El tiempo pasó, la vida pasó, nos pasó a ambos. Colegio, universidad. Trabajos buenos y algunos no tanto. Obligaciones y viajes. Amores y desamores.

En su caso las obligaciones disminuyeron poco a poco. El trabajo dio paso a la jubilación. Se encargó del cuidado de los nietos. Y sufrió el desamor más grande de todos, aquel del que nunca nadie se ha podido recuperar. Ese desamor que cala en lo más profundo de nuestro ser, el de la pérdida del ser amado. La pérdida repentina del viejo la marco por completo. De un momento a otro se encontró sola ante la inmensidad del mundo. Su compañero se había ido, su amigo, su confidente, su amante, aquel con el que podía hacer el amor mirándose solamente a los ojos. Eso del contacto físico es para principiantes, ellos estaban a otro nivel.

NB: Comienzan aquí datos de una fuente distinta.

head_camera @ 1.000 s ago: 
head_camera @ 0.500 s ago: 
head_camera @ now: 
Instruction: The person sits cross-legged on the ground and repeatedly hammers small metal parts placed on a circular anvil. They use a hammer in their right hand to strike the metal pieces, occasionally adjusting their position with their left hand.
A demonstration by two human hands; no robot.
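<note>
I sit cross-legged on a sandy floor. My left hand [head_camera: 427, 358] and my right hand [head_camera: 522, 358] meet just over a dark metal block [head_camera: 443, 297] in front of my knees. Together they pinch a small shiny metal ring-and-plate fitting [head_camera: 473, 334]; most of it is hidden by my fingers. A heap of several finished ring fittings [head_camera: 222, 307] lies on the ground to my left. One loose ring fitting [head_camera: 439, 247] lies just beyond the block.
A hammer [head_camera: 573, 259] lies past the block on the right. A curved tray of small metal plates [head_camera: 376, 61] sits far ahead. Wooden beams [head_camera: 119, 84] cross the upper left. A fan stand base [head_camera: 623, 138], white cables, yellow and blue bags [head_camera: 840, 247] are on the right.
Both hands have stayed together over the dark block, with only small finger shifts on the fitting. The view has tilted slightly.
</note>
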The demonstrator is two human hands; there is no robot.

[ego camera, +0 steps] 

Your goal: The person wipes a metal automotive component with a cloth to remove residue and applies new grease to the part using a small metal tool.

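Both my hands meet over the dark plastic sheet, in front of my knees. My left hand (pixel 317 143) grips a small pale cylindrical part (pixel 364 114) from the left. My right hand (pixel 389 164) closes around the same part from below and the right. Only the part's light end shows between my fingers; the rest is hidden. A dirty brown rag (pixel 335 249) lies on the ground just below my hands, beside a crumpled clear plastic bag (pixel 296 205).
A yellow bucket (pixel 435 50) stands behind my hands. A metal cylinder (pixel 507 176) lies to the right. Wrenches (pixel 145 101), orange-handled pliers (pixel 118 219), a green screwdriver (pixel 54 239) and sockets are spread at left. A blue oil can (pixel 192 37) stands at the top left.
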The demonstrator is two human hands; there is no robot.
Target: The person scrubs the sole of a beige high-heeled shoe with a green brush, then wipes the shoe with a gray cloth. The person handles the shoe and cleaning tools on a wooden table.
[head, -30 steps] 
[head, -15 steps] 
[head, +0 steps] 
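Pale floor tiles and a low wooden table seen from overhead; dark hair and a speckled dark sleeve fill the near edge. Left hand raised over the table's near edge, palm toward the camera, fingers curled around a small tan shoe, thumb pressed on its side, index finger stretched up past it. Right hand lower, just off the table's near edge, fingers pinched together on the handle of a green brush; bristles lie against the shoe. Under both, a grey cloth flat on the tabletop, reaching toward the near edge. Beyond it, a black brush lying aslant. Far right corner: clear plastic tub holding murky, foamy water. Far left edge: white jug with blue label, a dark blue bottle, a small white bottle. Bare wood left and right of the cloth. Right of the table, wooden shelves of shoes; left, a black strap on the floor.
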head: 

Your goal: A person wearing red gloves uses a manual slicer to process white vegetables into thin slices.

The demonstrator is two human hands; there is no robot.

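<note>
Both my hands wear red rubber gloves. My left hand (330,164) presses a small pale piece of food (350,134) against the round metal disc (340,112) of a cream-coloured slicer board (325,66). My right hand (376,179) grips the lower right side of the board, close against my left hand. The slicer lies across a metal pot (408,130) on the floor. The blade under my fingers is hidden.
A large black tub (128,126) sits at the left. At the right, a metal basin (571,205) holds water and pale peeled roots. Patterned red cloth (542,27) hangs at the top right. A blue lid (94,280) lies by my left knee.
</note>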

Su casa, antes el lugar más cálido para el encuentro de la familia y amigos, refugio de los hijos y alegría de los nietos, poco a poco se convirtió en un lugar frío y apagado. No había niños corriendo por los pasillos o escondidos en las habitaciones. La cocina casi siempre estaba vacía y el patio abandonado a la libre voluntad de la naturaleza.

Así fue como poco a poco, y sin que nos diéramos cuenta, su luz se fue apagando. La luz interior que antes nos supo iluminar fuertemente a todos hoy era débil y tenue. La vida le dio duros golpes, pero el que más le dolió fue el del olvido. Las supuestas obligaciones hicieron que las visitas, antes diarias y luego semanales, se convirtieran progresivamente en meros llamados telefónicos. Todos sabíamos que mamá iba a estar bien, ella siempre lo estaba.

Hoy la veo dormir inmersa en un sueño profundo. Recuerdo noches enteras abrazado a su cuello, durmiendo sobre su pecho sin querer soltarla. La veo dormir y pienso en el tiempo que pasó o, mejor dicho, que dejé pasar. Sin darme cuenta, entro también en una profunda ensoñación que se ve interrumpida por su voz. Me llama, una y otra vez repite el nombre de Rubén, mi papá, cuando se dirige a mí y me reta por no responder. La miro y sonrío.